Target lifting minyak bumi ditetapkan sebesar 602 hingga 615 ribu barel per hari, sedangkan lifting gas bumi diproyeksikan mencapai 934 hingga 977 ribu barel setara minyak per hari.
Presiden Prabowo juga memaparkan postur Anggaran Pendapatan dan Belanja Negara (APBN) 2027 sebagai berikut :
· Pendapatan negara: 11,82 – 12,40 persen terhadap PDB
· Belanja negara: 13,62 – 14,80 persen terhadap PDB
· Defisit APBN: 1,80 – maksimal 2,40 persen terhadap PDB
Selain target makro, Presiden menetapkan sejumlah sasaran pembangunan, antara lain tingkat kemiskinan ditargetkan turun menjadi 6,0 hingga 6,5 persen, serta tingkat pengangguran terbuka berada pada kisaran 4,30 hingga 4,87 persen.

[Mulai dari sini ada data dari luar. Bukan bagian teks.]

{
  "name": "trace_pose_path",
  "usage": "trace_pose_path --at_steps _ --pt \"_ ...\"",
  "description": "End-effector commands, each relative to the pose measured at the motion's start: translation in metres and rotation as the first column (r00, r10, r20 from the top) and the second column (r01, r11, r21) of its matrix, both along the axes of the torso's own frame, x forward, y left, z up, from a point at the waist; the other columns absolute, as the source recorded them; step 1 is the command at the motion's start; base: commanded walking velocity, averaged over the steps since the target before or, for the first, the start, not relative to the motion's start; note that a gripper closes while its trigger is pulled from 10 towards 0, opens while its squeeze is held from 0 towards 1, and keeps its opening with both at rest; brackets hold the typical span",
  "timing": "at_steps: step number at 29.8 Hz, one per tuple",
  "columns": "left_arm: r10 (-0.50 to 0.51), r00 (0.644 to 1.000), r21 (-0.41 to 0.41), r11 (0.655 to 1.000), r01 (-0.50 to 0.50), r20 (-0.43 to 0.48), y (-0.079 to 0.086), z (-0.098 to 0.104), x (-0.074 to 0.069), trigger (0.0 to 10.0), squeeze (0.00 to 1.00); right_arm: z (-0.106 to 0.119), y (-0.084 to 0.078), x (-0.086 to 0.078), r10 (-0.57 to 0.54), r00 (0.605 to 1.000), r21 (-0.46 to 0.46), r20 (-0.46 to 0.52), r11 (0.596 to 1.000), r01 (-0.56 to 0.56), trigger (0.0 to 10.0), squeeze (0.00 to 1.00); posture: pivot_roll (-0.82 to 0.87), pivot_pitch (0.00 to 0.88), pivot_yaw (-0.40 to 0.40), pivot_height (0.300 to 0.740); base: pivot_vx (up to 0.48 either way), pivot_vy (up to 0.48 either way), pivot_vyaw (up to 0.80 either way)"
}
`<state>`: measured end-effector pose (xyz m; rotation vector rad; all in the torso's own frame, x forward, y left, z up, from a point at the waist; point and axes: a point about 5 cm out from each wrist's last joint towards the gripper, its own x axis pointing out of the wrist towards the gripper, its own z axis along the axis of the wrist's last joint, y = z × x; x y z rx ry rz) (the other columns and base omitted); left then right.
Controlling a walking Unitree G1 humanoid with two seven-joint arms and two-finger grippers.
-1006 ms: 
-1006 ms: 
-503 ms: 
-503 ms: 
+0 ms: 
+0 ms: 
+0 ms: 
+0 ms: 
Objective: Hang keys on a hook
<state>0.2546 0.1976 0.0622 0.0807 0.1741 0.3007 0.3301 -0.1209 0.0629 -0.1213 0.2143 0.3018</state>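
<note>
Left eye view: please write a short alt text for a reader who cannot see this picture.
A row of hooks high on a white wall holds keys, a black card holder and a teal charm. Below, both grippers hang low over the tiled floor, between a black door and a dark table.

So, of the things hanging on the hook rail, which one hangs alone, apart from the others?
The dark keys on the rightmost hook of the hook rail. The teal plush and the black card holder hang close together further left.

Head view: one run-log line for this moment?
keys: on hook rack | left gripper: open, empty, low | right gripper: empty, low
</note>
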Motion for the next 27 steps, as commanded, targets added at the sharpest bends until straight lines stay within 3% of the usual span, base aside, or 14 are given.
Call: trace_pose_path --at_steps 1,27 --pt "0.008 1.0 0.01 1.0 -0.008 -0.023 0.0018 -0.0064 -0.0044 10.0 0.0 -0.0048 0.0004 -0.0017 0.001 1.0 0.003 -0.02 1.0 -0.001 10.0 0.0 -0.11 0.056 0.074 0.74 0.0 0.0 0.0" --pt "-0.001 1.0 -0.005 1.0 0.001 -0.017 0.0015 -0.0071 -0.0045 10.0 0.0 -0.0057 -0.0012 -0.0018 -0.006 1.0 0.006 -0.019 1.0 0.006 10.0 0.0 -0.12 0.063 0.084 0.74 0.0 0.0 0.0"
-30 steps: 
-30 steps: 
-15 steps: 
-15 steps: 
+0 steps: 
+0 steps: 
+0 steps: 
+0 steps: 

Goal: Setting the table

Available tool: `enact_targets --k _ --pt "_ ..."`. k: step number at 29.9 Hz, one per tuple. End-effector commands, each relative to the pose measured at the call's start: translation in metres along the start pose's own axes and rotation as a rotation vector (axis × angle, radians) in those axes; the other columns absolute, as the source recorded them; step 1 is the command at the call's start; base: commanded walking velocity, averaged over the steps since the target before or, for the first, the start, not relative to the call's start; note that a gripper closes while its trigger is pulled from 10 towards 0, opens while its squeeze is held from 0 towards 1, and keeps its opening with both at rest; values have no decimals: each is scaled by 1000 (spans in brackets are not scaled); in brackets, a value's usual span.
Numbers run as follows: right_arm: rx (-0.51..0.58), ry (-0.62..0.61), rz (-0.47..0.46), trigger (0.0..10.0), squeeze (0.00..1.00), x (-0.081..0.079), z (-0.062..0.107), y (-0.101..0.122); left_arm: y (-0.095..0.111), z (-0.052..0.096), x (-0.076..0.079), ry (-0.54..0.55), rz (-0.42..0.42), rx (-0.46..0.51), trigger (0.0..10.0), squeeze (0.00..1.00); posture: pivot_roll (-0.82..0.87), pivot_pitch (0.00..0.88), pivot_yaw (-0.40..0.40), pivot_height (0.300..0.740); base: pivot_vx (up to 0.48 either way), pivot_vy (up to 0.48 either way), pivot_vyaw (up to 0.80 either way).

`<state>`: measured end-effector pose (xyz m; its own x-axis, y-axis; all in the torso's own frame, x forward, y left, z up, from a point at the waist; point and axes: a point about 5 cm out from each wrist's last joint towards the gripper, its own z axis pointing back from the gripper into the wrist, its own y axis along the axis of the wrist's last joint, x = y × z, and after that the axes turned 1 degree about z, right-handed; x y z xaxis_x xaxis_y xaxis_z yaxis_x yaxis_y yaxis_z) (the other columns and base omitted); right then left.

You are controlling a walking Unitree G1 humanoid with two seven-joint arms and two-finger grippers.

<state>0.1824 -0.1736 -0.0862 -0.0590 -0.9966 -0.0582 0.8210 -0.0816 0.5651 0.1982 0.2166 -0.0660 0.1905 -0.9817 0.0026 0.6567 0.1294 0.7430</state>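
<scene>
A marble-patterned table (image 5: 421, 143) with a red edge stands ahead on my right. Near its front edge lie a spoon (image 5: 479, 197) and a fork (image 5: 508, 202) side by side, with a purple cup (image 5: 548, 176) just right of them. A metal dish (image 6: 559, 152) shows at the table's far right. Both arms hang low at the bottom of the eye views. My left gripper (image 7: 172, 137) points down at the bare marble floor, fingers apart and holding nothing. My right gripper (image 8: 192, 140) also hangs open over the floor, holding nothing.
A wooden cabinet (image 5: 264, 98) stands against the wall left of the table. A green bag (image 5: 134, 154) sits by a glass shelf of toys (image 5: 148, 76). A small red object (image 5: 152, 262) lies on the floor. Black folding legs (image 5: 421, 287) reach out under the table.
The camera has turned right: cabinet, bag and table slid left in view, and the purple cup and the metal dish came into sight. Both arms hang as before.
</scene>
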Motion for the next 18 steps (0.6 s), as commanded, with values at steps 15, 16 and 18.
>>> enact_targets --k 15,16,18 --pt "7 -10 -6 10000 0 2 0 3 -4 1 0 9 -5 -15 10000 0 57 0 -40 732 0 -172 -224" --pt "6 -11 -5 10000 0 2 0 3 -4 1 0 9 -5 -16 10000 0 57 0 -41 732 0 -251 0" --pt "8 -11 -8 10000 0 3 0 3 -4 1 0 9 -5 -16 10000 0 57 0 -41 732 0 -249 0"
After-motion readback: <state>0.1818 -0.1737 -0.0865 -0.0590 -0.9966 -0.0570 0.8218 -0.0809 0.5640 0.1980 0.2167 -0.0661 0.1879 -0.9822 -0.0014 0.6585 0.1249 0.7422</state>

Dalam pidatonya, Presiden Prabowo juga menyinggung sejumlah isu strategis lainnya, antara lain pembentukan badan usaha baru untuk mengatur ekspor komoditas sumber daya alam, pemberantasan praktik under-invoicing, serta hilirisasi industri untuk meningkatkan nilai tambah di dalam negeri.